Random Thoughts

Summer time and living ain't exactly easy

... down-home word pictures from the 1930s ...

by Eleanor Jenkins

When ever I hear that song from 'Porgy and Bess' about 'Summer time and the living is easy,' I recall our summers that were very busy preparing fruits and vegetables for winter enjoyment.

Our summers were spent in a small town on the edge of the Pine Barrens in that delightful garden state known as South Jersey. We had fresh fruits and vegetables all summer long from the local farms. To enjoy them in the winter meant frequent trips to the local farms -- baskets of tomatoes, peppers, and onions. Then off  to the orchards for baskets of peaches and apples. These would all be put in jars for our winter larder. The smells of summer were of ripening peaches, cinnamon from the applesauce cooking and vinegar.

The canning process took hours of work, but in the end there were the rows and rows of beautifully filled jars of food that we would enjoy during the cold winter months.

My mother did all the heavy labor; my job was going to the pump on the back porch and filling buckets of water for my mother to use in the cleaning and cooking process. I would also  have the job of hiking the half mile to the nearby store  with the glass gallon jug to fill with kerosene so that the stove would keep working 'til this process was completed. When the tank on the stove "was all", I also had to fill the tank so my mother didn't have the smell of kerosene on her hands. ("Was all" is a Pennsylvania Dutch expression meaning it was all gone.  The gallon of kerosene cost 25 cents can you stand it?)

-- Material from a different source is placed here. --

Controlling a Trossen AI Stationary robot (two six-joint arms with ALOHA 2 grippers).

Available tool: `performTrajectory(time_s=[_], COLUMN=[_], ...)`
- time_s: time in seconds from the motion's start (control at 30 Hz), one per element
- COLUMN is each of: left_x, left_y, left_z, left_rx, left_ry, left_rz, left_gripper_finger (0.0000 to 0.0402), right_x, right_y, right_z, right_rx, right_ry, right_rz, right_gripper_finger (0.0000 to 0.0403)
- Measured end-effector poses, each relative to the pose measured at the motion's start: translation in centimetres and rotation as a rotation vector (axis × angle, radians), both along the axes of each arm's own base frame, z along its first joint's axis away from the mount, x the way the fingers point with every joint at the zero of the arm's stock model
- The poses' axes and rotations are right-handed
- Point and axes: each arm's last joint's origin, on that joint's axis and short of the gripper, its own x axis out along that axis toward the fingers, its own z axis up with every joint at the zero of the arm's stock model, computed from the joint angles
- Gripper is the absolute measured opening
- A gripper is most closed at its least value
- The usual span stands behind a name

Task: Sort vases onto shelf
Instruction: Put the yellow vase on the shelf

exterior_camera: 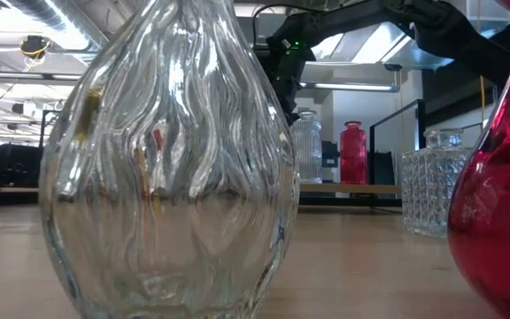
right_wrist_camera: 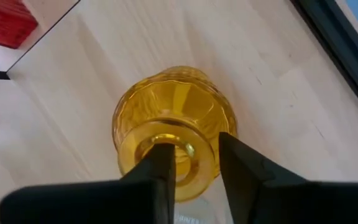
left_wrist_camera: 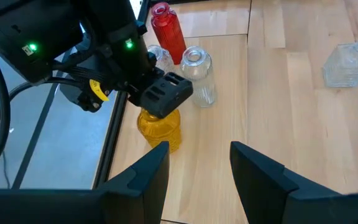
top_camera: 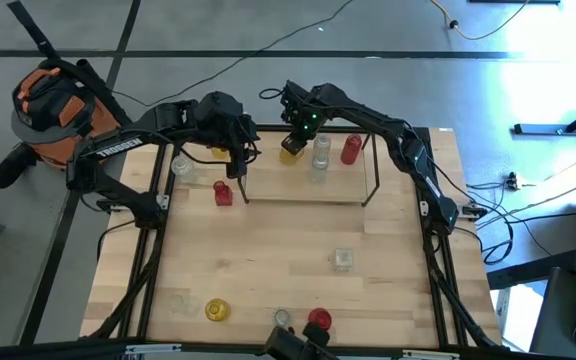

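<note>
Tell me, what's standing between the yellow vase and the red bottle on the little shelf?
Clear glass jars stand between the yellow vase and the red bottle on the shelf. The high view shows it; the left wrist view does too.

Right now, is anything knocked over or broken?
Nothing stands out. The yellow vase, clear jar and red vase stand upright on the shelf. The right gripper sits at the yellow vase's neck, and no glass looks cracked or tipped.

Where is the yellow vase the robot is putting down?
In the high view, the yellow vase stands on the shelf, under the right tool, beside a clear vase.
</note>
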Motion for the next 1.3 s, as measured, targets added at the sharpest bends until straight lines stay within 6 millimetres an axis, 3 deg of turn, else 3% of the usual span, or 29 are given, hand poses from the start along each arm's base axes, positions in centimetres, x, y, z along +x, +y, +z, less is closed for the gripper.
performTrajectory(time_s=[0.13,0.47,0.63,0.8,0.97,1.13,1.3], left_x=[0.0,-0.1,-0.7,-0.7,0.8,3.0,4.8], left_y=[0.0,0.5,2.6,5.3,7.4,8.9,10.1], left_z=[0.0,-0.2,-2.9,-7.3,-9.8,-12.2,-14.4], left_rx=[0.001,-0.054,-0.236,-0.383,-0.419,-0.382,-0.36], left_ry=[0.0,-0.016,0.002,-0.062,-0.151,-0.042,0.031], left_rz=[-0.001,0.06,0.161,0.216,0.231,0.296,0.35], left_gripper_finger=[0.0163,0.0163,0.0163,0.0162,0.0142,0.0081,0.0009], right_x=[-0.1,-0.2,-0.9,-2.7,-5.7,-9.4,-12.6], right_y=[-0.1,-0.1,0.1,0.7,2.3,4.3,5.9], right_z=[0.2,2.1,3.3,7.2,12.4,17.4,20.7], right_rx=[0.007,-0.033,-0.025,-0.027,-0.065,-0.141,-0.226], right_ry=[0.0,-0.067,-0.081,-0.178,-0.294,-0.4,-0.465], right_rz=[-0.003,-0.014,-0.035,-0.051,-0.067,-0.114,-0.175], right_gripper_finger=[0.0107,0.011,0.011,0.0111,0.0111,0.0111,0.0111])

The month of August began by washing and sterilizing dozens of quart mason jars, boiling water on a kerosene stove to pour over peaches and/or tomatoes to make peeling easier, packing the stocked jars into large special racks and inserting these racks into big vats to place on the stove and bring to a boil. There wasn’t any air conditioning in the thirties and forties when this was going on, but Mom did have a fan that kept oscillating back and forth to blow across her face to “keep her cool” even as the sweat was streaming down from her forehead and over her cheeks.

This canning process went on almost daily. First it would be tomatoes and catsup (that was made from the juice that Mom squeezed out of the tomato). Then as the peaches ripened, they were peeled, sliced  or halved and  were “canned”, and peach marmalade would be made  from the “soft spots”. Apples became apple sauce.

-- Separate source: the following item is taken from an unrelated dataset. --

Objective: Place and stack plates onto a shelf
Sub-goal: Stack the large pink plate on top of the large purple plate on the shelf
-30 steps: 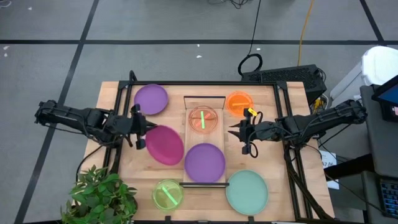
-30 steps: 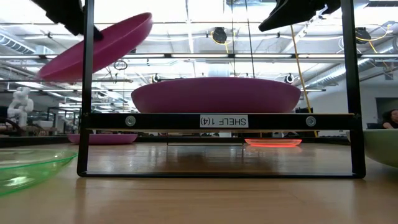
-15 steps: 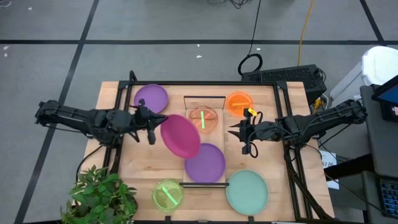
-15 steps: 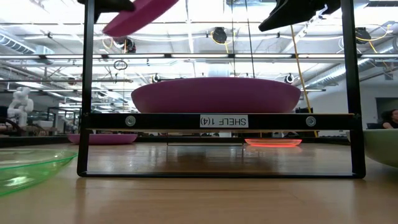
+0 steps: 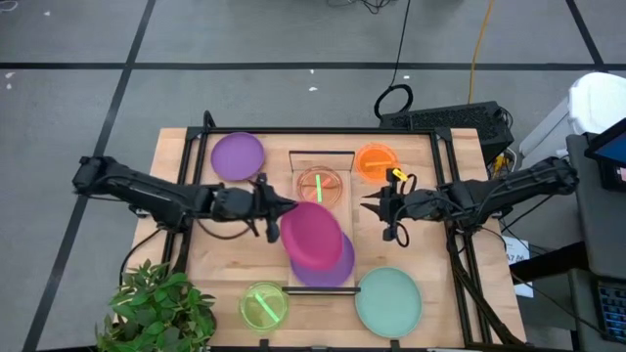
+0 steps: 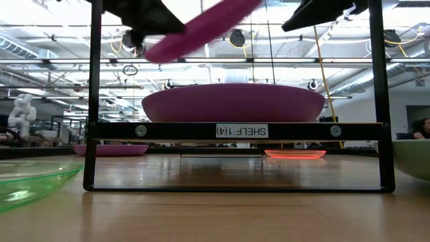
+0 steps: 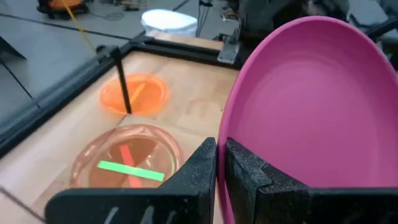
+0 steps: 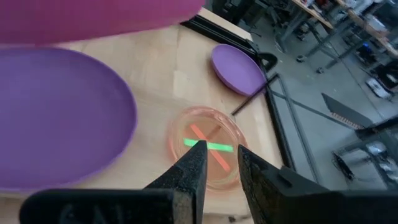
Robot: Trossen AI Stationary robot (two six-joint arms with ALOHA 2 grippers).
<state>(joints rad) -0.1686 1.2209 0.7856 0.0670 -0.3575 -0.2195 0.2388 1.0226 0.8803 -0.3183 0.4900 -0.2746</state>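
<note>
My left gripper (image 5: 277, 207) is shut on a large magenta plate (image 5: 311, 235), which hangs tilted over the shelf (image 5: 321, 159), a narrow wood board. Below it a purple plate (image 5: 335, 266) lies flat on the shelf's near half. A small pink-red plate (image 5: 318, 186) with a green stripe lies on the far half. In the low view the magenta plate (image 6: 201, 27) slants above the purple plate (image 6: 234, 102). My right gripper (image 5: 377, 207) hovers just right of the shelf, open, with nothing between its fingers (image 8: 194, 163). My left gripper pinches the magenta plate's rim (image 7: 219, 142) on the side toward the table's left, one finger on the hollow upper face and one on the underside. The fingers come nearly level from the table's left. The plate is lifted clear and tilted, its free side higher.
On the table around the shelf lie a second purple plate (image 5: 238, 156) at the far left, an orange plate (image 5: 377, 161) at the far right, a green plate (image 5: 262, 305) at the near left and a pale teal plate (image 5: 388, 301) at the near right. A potted plant (image 5: 156, 308) stands at the near-left corner.
My left gripper has swung toward the table's right edge, carrying the magenta plate from over the bare table left of the shelf to above the purple plate on the shelf. The plate stays tilted and clear.
</note>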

The crock was filled with cut up red and green peppers and onions that were smothered with Heinz vinegar and spices to “pickle” before being jarred as relish. When the pickling process was done, the relish mixture would also go through the canning process. This would be the tasty treat to serve the next winter with "wiener schnitzel" -- thin slices of veal cutlet that had been breaded and fried.
 
The stove had two burners going under the oversized container which held a dozen jars and as the water boiled, the room became very steamy, adding to the heat and humidity of the day. Mixed in with the steam from the kettles were the aromas of tomatoes, peaches, apples, cinnamon, and vinegar.

When the cooking time was done, the jars were taken out of the tub of hot water and placed on the zinc top of the cupboard to cool. When they were finally cool, the last tightening of the jars was done to seal the lids. That was Dad's job. He had the strong hands that made them really tight. Next winter he would called upon again to loosen the jar.

When mom first did this process, the lids were zinc tops and a rubber ring was placed on the jar first to complete the seal. Later years was the round disc that was placed on the top of the jar and a ring top lid tightened the seal.

My friend’s father worked for the Atlantic City Electric company and the he was fortunate to have the opportunity to use new electric appliances. That is why my friend's mother did her “canning” with a different method. She had an electric stove. I don’t remember exactly how it worked, I just remember it was called "cold pack". Her jars went into the oven for a period of time. So much cooler. No, they didn’t have air conditioning, but the electric oven didn’t heat up her kitchen like that kerosene stove did to ours.

Now the waiting is easy for next winter when we would be enjoying the fruits of mom's labor.